Wednesday 27 August 2008

A day among the ruins


Once I had sorted my stuff and done some washing I thought the Acropolis could wait, so I went to the beach. Actually, it's not quite that simple. Here you don't really go to the beach. You go to one of dozens of little private beachlets that stretch about 20km down the coast and where, for a fee, you get deckchairs, umbrellas, showers, music, a bar etc etc. A city tram runs the length of the coast and you hop off when you get to the one you want. I chose pretty badly (on the basis of the logo, now you ask) and ended up in a sort of slightly seedy sub-Wallpaper kind of joint with too loud techno music, some odd people and extortionate prices. I hung on in there as long as I could, dividing the amount I had paid by the minutes I was getting out of it, and then double-quicked it back to the hostel. Not the mellowest afternoon I have spent by the Med.

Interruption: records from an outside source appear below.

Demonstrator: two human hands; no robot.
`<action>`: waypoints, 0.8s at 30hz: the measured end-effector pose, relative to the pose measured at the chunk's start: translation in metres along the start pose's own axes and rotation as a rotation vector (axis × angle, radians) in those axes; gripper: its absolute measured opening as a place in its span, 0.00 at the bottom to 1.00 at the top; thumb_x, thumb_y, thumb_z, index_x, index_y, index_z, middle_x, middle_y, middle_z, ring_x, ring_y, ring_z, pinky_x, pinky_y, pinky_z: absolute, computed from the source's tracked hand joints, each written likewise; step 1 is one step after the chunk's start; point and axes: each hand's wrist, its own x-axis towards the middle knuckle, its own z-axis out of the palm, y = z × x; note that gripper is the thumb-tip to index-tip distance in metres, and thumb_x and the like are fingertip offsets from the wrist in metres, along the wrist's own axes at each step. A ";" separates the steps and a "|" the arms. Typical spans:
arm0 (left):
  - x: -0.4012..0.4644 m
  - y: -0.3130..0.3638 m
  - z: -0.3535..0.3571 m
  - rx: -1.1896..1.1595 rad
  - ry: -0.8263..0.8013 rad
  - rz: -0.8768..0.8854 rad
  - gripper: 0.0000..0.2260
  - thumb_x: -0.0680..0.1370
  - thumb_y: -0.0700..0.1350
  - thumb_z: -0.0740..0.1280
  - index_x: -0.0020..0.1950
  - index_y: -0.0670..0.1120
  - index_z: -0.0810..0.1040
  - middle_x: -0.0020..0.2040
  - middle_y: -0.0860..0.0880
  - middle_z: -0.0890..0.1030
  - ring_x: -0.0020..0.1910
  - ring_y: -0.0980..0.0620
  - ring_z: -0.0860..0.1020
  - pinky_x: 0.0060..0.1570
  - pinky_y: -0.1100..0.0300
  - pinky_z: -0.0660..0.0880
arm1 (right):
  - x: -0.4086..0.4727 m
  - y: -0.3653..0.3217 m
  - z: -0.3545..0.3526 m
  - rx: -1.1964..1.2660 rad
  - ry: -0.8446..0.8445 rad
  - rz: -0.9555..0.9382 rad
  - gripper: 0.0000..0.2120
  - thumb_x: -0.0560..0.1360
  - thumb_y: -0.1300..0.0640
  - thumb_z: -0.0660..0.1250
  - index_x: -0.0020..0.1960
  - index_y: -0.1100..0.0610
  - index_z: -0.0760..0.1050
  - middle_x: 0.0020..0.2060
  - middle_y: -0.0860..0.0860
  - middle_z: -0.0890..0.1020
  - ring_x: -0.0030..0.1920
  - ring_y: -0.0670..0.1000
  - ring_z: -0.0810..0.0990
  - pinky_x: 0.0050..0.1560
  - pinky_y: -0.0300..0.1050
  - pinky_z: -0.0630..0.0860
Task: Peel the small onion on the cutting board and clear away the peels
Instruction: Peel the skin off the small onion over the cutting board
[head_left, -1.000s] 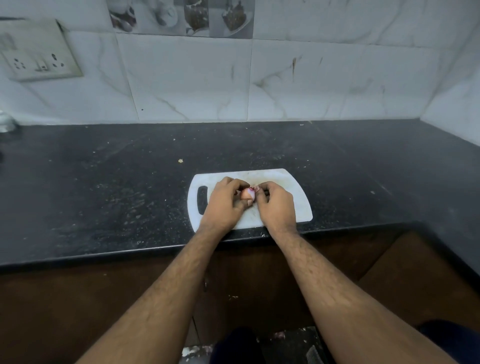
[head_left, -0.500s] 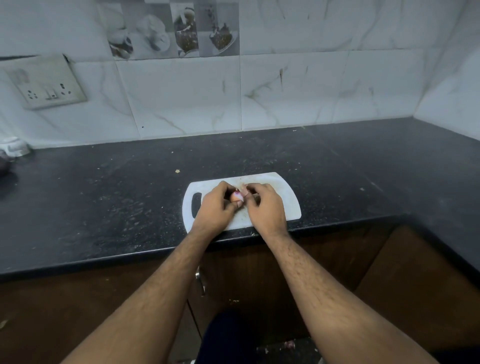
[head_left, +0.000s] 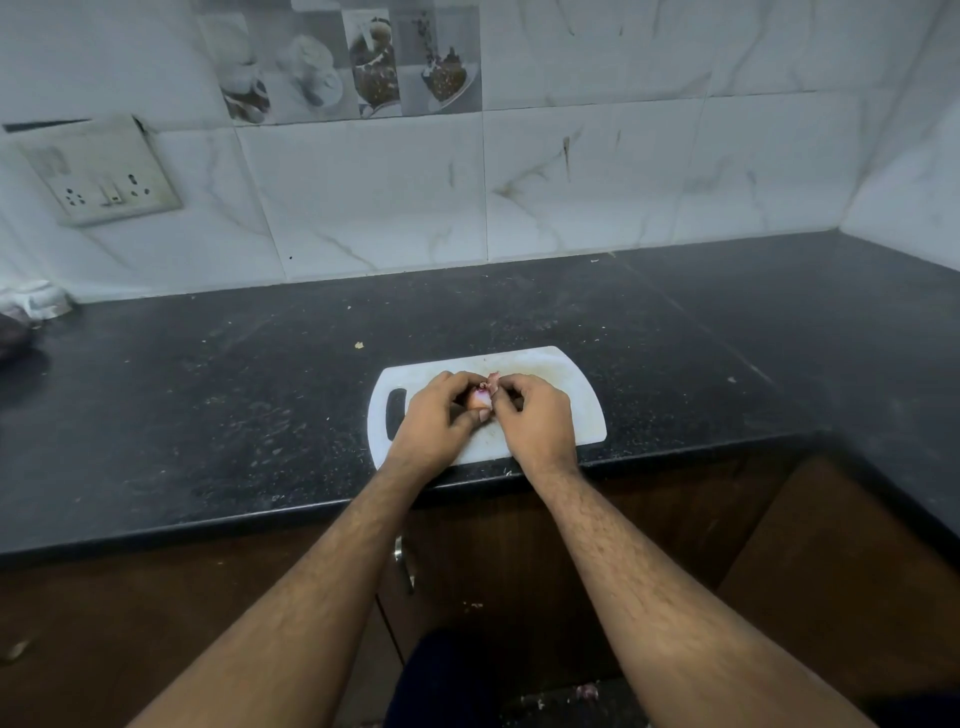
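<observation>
Both hands are over the white cutting board (head_left: 571, 384) at the counter (head_left: 208, 395) edge, the left hand (head_left: 434, 421) curled around the small onion (head_left: 478, 400), and the right hand (head_left: 535, 421) just beside it, fingertips pinching a scrap of purple peel (head_left: 490, 381) at its top.

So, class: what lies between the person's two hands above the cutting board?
In the head view, the small onion sits between the left hand and right hand, over the cutting board.

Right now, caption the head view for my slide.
Both hands, left hand and right hand, peel a small onion over a white cutting board.
</observation>
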 end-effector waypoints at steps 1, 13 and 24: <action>0.000 0.000 0.000 0.001 0.000 0.002 0.15 0.78 0.41 0.73 0.64 0.50 0.80 0.55 0.54 0.81 0.55 0.62 0.78 0.54 0.72 0.71 | 0.000 0.000 0.001 -0.001 -0.004 0.012 0.11 0.82 0.49 0.67 0.55 0.53 0.85 0.45 0.45 0.87 0.45 0.42 0.83 0.48 0.44 0.83; 0.001 0.002 0.001 0.036 -0.030 -0.005 0.19 0.80 0.41 0.71 0.72 0.47 0.78 0.55 0.54 0.77 0.51 0.65 0.75 0.52 0.78 0.68 | -0.001 0.001 -0.003 0.020 -0.007 -0.058 0.08 0.80 0.54 0.70 0.55 0.55 0.85 0.47 0.45 0.85 0.48 0.43 0.82 0.51 0.38 0.80; 0.001 0.002 0.000 0.043 -0.045 -0.012 0.20 0.81 0.42 0.70 0.73 0.47 0.77 0.58 0.55 0.77 0.56 0.57 0.76 0.62 0.63 0.70 | 0.001 0.000 -0.003 0.005 -0.009 -0.082 0.08 0.81 0.56 0.69 0.57 0.56 0.84 0.49 0.47 0.85 0.49 0.46 0.83 0.52 0.43 0.81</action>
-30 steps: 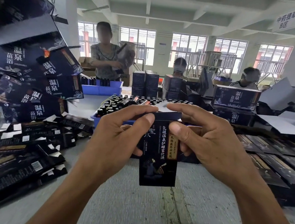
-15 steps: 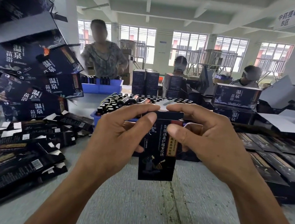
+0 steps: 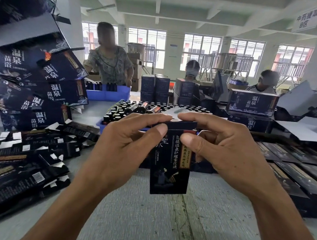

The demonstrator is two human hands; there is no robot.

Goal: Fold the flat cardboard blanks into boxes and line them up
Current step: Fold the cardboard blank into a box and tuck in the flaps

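At the centre of the frame, the left hand (image 3: 124, 145) and right hand (image 3: 225, 154) both pinch the top of 1 upright dark box (image 3: 169, 170), thumbs on its front and forefingers on the top flap, which looks nearly closed. Flat blanks (image 3: 21, 163) lie heaped at lower left on the grey table (image 3: 163, 225).
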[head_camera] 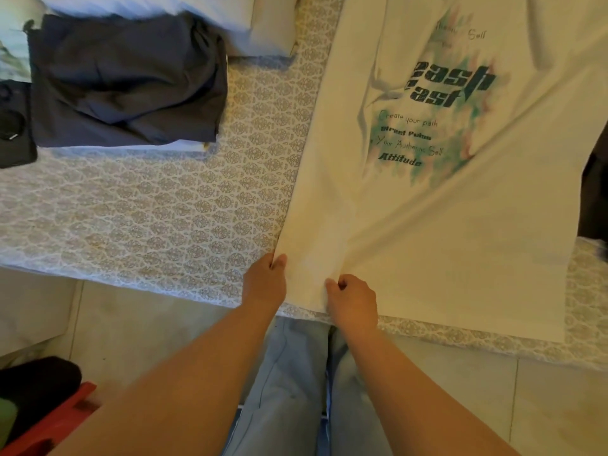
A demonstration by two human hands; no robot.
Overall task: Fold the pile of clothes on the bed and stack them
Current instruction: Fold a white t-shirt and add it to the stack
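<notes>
cream printed t-shirt [427, 209] lies spread print-up on bed [148, 209]; hem corner is pinched by left hand [266, 281] and right hand [353, 296], likely to pull it flat. folded dark garment [125, 80] is set aside as stack.

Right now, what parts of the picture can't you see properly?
Head view only:
- White T-shirt: top and right sleeve cut off by the frame; big printed word partly hidden in a fold.
- Black object: cut by the left edge, unidentifiable.
- Fingertips of left hand and right hand: tucked into cloth.
</notes>
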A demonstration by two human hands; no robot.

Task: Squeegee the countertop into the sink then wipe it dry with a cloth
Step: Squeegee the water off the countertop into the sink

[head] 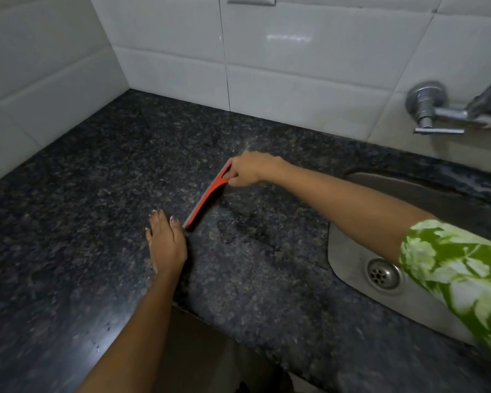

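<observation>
Holding orange plastic squeegee with grey rubber blade by handle end, our right hand curled round it; blade on wet dark speckled granite tabletop, left of steel sink. Left hand flat, fingers straight, beside blade tip. We judge squeegee light, frame stiff, edge flexible, handle maybe slippery: grip handle firmly.

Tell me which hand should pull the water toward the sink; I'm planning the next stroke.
Right. The right hand already grips the squeegee, its blade on the countertop beside the puddle, with the sink on that side. The left hand rests flat, holding nothing.
</observation>
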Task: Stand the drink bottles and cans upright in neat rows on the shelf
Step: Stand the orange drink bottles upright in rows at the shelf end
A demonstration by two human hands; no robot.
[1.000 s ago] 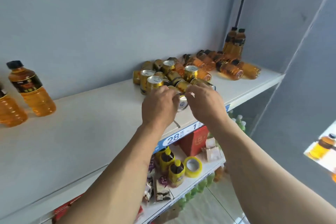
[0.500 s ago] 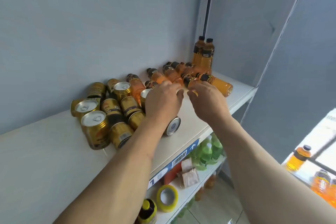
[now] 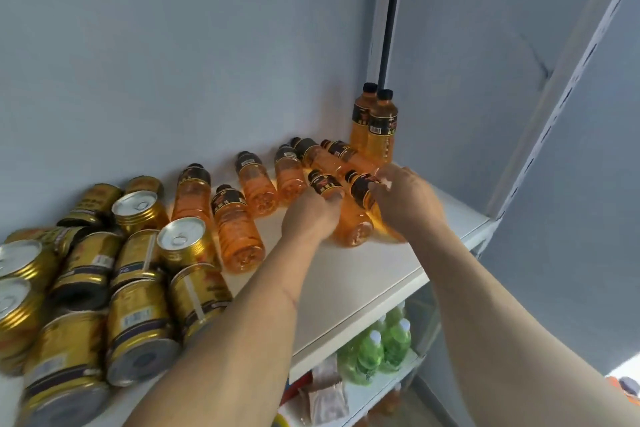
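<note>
Several orange drink bottles with black caps lie on their sides on the white shelf (image 3: 349,274). My left hand (image 3: 311,215) is closed around one lying bottle (image 3: 323,182) near its neck. Just to the right, my right hand (image 3: 408,201) grips a second lying bottle (image 3: 362,189). Two bottles (image 3: 379,128) stand upright in the back right corner. Other fallen bottles (image 3: 239,229) lie to the left of my hands. A heap of gold cans (image 3: 138,291), some upright and some tipped over, fills the shelf's left end.
A grey wall backs the shelf, and a grey side panel (image 3: 568,156) closes its right end. Below, a lower shelf holds green bottles (image 3: 377,350) and small packets (image 3: 325,392). The shelf's front edge runs close under my forearms.
My hands left the cans and moved right to the lying bottles, each closing on one. The view swung right, so the cans now sit at lower left.
</note>
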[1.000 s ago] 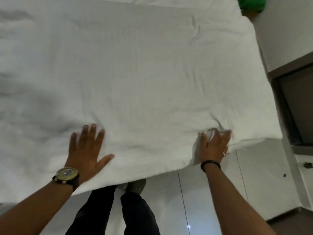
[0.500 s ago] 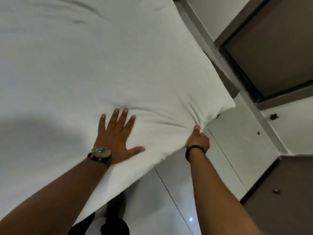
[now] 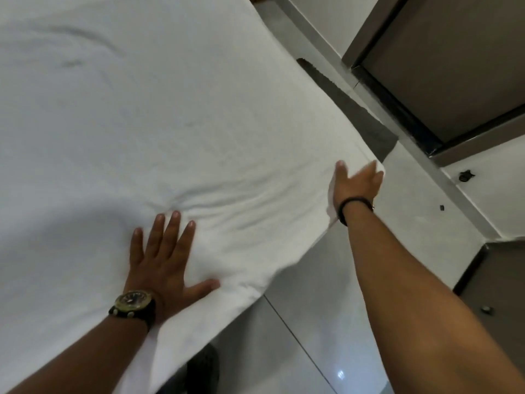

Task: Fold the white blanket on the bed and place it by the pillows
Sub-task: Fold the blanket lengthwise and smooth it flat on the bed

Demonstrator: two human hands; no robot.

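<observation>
the white blanket (image 3: 170,123) lies spread over the bed, soft, light and limp. the left hand (image 3: 164,265) presses flat, fingers spread, near the bed's near edge; the right hand (image 3: 355,183) rests open at its near right corner, likely the best place to pinch.

One head-worn wide-angle view looks forward and steeply down, tilted, from close above the near edge of the bed (image 3: 142,109). Both forearms reach in from the bottom, with tiled floor (image 3: 326,322) at lower right.
</observation>
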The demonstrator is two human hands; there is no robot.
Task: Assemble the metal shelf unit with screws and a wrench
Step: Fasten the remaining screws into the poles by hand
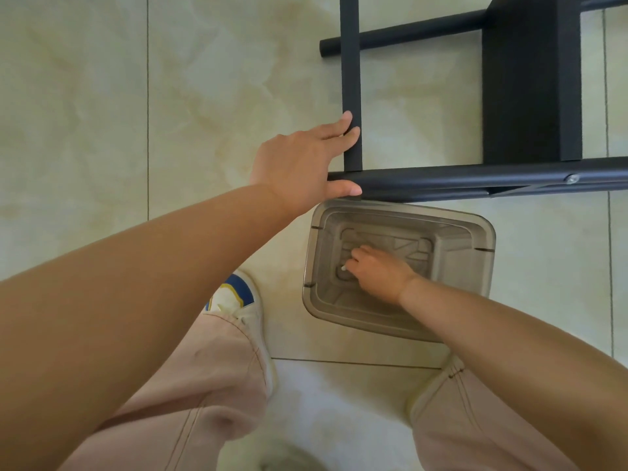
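Nearest us, our right hand reaches down into the clear plastic bin on the floor, fingers curled and pinching a small pale piece, likely a screw; it is too small to be sure. Just beyond, our left hand steadies the black metal shelf frame, thumb under the near bar, fingers laid along an upright. One bolt already sits in that bar. We judge the frame partly joined, with more screws still to fit. We see no wrench.
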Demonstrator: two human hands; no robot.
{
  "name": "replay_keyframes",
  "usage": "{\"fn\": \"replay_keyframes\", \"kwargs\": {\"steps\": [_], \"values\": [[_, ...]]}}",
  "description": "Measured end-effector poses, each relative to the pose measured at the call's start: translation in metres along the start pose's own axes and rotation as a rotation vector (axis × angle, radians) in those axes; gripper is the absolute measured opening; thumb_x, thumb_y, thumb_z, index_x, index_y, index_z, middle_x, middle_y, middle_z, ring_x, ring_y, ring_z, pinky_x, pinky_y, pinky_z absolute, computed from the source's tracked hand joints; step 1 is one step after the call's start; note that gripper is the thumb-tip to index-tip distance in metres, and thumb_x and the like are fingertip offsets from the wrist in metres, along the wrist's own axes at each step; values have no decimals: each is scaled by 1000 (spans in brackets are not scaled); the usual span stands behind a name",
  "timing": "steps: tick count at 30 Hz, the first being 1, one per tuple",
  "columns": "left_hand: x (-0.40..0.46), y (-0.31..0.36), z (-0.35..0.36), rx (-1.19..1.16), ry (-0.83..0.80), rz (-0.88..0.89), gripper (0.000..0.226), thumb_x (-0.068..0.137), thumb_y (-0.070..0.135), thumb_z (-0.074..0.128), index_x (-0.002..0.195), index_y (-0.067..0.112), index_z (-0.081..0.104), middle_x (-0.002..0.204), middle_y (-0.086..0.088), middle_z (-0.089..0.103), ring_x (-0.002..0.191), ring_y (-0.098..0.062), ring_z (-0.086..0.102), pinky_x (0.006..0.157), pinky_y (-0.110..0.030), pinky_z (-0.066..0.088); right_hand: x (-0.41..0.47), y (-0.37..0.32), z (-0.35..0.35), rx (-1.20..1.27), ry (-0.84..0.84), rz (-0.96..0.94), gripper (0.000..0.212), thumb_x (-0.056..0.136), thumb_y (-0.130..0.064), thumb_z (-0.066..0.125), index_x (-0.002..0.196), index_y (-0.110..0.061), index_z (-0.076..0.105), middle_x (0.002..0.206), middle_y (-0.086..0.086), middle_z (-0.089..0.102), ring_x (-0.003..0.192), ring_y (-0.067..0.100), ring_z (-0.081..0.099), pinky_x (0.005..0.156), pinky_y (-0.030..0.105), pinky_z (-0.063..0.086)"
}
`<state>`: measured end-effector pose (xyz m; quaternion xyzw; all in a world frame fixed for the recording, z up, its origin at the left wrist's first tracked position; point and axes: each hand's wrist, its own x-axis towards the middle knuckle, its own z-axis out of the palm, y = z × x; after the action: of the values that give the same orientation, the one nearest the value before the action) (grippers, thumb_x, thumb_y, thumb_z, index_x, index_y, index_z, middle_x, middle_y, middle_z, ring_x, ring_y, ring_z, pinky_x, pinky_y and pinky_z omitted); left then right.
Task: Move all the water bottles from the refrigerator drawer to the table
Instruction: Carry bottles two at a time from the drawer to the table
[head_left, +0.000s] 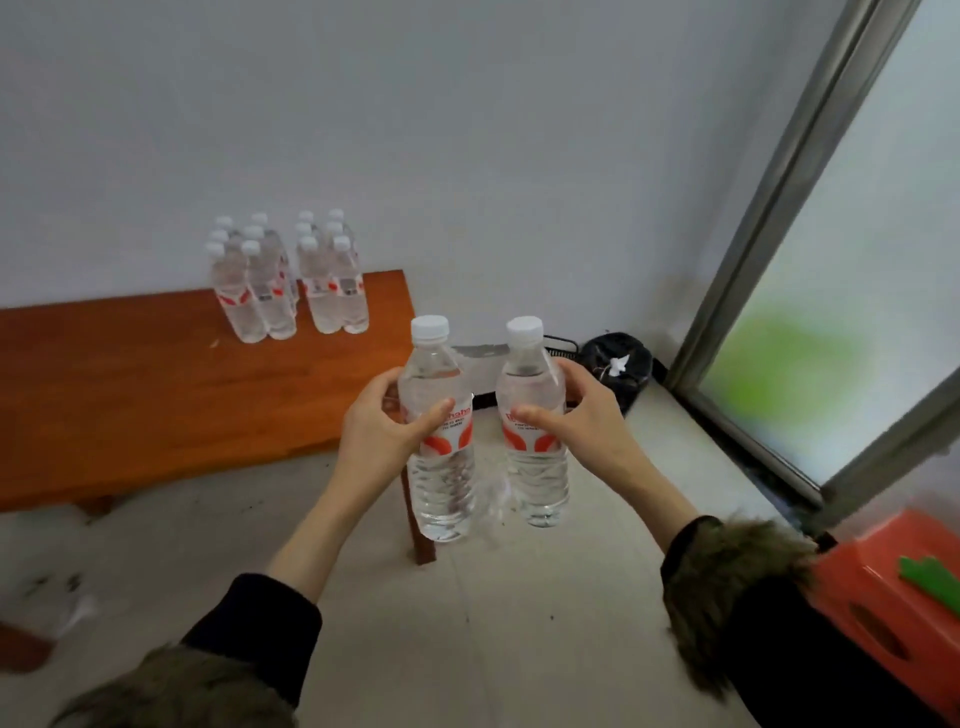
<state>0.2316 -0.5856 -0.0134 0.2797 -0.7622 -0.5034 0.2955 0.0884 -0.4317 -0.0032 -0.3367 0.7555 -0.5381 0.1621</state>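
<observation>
wall (467, 130): pale grey | floor (519, 623): light | window (831, 338): frosted, right | stool (883, 613): orange

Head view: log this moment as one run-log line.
left hand: grips bottle | right hand: grips second bottle | both upright, off table | group of bottles on table

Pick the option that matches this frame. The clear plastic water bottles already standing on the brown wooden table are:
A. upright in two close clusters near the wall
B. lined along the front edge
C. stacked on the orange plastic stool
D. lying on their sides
A: the clear plastic water bottles stand upright with white caps up, in two close clusters at the back of the brown wooden table, by the wall.
</observation>
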Motion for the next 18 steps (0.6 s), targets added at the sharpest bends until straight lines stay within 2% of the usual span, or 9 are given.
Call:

In fact back at the hostel, things had revved up a notch too. The overwhelming demographic at Athens Backpackers is twentysomething New Zealander and they do like their fun. The hostel has a rooftop bar that looks out over the Acropolis and (dumbly) I thought I might go up there a for a quiet beer and watch the sun set over the ruins. By now, though, the time was Happy Hour + 2 and you could hear the party five floors down. As I got to the top of the little metal stairs that led on to the roof, the first thing I saw was a solid mass of bodies, the first thing I smelt was beer and the first thing I heard was someone complaining in a plaintive Kiwi wail that she had just turned 24: 'I'm so OWWWWWWWWLLLLD and I hate it!' I decided to give them a miss.


Today, though, was wonderful. Unlike almost everyone else in the hostel (there are some people over 25; I saw them at breakfast) I didn't sleep in till 12 with a hangover but got up early and headed out for the culture. The aim was to beat the crowds to the Acropolis and it kind of worked.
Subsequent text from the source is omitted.